Ted McKeever's "Mondo" sees the writer/artist unleash "everything the comics medium allows" in one storyWriter and artist Ted McKeever made a name for himself by producing creator-owned comics that interest him. From 1987's "Transit" to last year's "Meta 4," the creator has covered many different bases from one-off jobs including the occasional short story for Marvel Comics and pencilling "Doom Patrol" in the mid-'90s for Vertigo, but he always returns to the land of creator-owned comics. "Mondo," McKeever's latest brainchild, takes place in a wild world filled with tattooed babies and female roller skaters named Kitten Kaboodle. The story -- which begins in January and will be presented in three black and white, golden age format issues from Image Comics -- follows Catfish Mandu, who works in chicken processing, as he accidentally transforms from a meek factory worker to an engine of motion and destruction.

CBR News spoke with McKeever about working on creator-owned comics, how rude people helped influence the world of "Mondo" and what exactly caused Catfish's transformation.

"Catfish Mandu works at a chicken processing plant. Other than uttering the sparsely random 'B'Gok!' he never speaks. There's nothing very special about Catfish. He's easily pushed around and bullied, choosing to avoid any conflict rather than stand his ground," McKeever told CBR News. "Then, one day, due to circumstances involving a crazed loose chicken, a radiation chamber and a factory filled with volatile storage, he is transformed -- well, more like mutated -- into everything he has never been. Physically empowered beyond human standards, he awakens with pure unfiltered rage."

Chicken processing plants, stray chickens and radiation chambers might not sound too far off from daily life, but "Mondo" promises everything from the aforementioned Kitten Kaboodle to top hatted monkeys. McKeever promises the world will be filled with "everything the comics medium allows."

"There will be no boundaries -- of course, there is a linear story -- but as far as what the world of 'Mondo' contains will harken back to when I did 'Metropol,'" McKeever said. "Unleashed craziness, twisted humor, dark foreboding evil, monkeys with top hats, surfer dudes who shoot fire out of their eyes, bikini dames with giant paper-mache heads -- well, you get the idea. I want to have a story where anything is possible, but not totally abstract. One of the things I can't stand in any given story is the lack of reality foundation. That said, it doesn't mean things can't go bat-shit crazy off the charts, but only as long as the crazy is anchored to the reality of the world in my story."

While the tale has its quirks, it's all grounded in its own reality.

Considering the writer's desire to connect the story to reality, it should come as no surprise that he based aspects of the world on his own reality, specifically how rude and self-involved the general population seems to have gotten over the years.
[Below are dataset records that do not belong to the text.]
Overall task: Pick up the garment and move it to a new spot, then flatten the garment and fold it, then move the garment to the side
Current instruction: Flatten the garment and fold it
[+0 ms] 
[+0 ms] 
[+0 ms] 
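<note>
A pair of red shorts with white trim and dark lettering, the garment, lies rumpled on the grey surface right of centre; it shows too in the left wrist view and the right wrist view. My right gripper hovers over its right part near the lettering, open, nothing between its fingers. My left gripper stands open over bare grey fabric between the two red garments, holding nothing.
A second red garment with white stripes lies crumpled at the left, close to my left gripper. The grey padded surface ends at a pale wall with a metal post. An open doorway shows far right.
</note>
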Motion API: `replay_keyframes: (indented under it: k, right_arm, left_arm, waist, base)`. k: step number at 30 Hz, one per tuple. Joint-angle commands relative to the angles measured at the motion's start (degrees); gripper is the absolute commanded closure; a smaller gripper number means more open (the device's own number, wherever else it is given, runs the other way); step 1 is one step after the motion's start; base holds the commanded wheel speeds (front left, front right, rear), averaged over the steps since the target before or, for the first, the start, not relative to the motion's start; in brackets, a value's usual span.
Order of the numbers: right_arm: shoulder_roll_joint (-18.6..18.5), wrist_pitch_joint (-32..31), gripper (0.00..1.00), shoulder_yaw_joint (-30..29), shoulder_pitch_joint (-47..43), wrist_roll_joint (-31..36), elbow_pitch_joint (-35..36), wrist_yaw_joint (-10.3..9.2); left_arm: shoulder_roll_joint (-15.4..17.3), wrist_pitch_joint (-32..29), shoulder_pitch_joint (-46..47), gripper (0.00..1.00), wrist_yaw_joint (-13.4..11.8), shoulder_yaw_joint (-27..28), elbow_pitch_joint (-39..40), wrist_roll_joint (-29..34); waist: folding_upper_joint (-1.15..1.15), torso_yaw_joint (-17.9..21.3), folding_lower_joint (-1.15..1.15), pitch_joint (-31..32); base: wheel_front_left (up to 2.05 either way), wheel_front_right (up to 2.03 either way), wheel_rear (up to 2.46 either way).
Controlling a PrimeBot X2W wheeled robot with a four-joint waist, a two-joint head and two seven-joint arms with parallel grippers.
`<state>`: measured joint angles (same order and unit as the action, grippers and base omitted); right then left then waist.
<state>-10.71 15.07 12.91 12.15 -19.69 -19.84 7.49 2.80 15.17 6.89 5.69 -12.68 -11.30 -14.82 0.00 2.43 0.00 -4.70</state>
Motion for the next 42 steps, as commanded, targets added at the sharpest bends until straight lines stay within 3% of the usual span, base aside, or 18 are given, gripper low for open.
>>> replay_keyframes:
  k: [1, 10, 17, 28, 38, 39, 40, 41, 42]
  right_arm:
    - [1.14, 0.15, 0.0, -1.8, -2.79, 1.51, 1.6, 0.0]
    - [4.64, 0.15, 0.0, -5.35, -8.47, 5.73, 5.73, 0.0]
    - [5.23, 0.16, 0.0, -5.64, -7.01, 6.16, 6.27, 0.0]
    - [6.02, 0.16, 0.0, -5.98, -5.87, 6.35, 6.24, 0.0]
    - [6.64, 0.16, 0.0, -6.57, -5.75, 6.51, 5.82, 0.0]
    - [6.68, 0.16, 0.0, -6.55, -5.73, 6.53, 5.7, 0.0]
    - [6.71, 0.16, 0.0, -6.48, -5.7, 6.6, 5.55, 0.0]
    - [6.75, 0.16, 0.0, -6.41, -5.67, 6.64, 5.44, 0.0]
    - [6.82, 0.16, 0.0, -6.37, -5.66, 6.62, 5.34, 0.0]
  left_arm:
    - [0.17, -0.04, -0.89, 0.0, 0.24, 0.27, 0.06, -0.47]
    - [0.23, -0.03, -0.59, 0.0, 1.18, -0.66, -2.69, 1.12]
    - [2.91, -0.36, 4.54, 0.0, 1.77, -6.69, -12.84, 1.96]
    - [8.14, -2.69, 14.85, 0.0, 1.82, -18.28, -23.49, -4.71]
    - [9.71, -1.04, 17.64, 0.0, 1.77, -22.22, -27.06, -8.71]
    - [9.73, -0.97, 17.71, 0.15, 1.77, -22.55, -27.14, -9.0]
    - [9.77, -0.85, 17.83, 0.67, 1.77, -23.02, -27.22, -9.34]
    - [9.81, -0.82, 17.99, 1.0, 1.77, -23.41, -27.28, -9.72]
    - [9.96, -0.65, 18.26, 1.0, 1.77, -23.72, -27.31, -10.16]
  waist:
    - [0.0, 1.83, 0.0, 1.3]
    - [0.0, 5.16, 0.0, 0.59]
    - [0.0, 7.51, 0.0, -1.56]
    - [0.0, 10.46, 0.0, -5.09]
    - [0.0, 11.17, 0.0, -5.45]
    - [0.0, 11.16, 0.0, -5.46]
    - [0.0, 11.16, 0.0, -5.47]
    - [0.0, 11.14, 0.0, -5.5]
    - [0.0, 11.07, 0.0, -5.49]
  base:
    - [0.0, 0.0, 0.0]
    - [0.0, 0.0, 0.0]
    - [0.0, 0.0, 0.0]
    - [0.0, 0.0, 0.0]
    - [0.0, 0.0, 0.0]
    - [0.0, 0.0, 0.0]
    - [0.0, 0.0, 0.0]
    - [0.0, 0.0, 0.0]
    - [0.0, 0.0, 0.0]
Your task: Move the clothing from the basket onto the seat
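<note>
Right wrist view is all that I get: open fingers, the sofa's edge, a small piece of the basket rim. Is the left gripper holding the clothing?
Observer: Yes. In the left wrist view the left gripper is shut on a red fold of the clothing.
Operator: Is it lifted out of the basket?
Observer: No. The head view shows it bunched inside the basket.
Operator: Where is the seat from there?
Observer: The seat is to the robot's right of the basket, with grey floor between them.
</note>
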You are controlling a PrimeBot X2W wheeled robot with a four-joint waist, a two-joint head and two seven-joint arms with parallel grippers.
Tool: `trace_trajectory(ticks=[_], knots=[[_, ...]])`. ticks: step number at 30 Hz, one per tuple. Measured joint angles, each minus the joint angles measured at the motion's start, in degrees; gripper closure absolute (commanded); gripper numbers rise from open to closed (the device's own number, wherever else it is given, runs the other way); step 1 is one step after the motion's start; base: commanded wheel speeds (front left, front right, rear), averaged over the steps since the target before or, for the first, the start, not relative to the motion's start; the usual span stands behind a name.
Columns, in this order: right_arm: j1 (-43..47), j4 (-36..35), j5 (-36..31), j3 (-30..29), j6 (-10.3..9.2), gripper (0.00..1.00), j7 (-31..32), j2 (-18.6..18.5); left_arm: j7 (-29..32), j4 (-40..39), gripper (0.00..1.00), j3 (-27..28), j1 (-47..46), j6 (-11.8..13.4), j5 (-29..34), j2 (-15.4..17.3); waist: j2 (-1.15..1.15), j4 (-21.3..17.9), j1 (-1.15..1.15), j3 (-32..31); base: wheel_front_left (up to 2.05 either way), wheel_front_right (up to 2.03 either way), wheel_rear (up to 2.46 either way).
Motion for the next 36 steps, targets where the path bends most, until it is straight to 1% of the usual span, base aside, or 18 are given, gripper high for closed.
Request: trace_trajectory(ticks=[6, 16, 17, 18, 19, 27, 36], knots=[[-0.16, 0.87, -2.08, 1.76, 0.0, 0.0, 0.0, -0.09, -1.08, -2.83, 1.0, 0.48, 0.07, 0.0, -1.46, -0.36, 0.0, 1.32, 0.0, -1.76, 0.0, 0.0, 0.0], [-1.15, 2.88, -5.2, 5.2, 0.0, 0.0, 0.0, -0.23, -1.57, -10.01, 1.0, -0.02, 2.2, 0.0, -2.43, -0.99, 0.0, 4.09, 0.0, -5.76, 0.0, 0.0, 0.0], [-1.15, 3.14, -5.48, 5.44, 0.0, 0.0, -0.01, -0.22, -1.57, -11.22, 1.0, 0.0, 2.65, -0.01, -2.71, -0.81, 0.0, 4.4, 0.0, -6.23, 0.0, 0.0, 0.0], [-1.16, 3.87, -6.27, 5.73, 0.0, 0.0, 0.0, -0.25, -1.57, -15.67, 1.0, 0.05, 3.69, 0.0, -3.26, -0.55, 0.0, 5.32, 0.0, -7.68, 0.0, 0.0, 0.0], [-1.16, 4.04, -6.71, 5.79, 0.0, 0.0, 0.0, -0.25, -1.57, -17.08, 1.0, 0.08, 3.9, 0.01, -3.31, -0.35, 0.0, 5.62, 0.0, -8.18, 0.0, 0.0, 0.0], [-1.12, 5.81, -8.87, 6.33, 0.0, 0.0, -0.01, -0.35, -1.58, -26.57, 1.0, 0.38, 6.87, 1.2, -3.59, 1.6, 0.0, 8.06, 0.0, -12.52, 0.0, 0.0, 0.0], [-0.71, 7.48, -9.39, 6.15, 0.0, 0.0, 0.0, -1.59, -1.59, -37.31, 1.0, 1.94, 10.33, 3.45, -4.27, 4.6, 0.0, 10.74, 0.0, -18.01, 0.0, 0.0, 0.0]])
"The fact that, of late -- and maybe it has to do with me turning 52 in a few months -- there has become this kind of acceptance for people to be assholes. I see things happening around me that make me cringe at the way people have just become unaccountable for their behavior," McKeever said of his inspiration for the series. My sobriety has educated me on the fact that most people behave as they are allowed to. Some are good people, but there are those who try and push a little bit harder each time they get away with rude nasty crap. Those are the ones I am intolerable of. So, when I sat down to write 'Mondo,' it started to become more and more realized how the human psyche has a limit, and what if that barrier was erased and we just lost it, and started putting these toilet bugs in their place."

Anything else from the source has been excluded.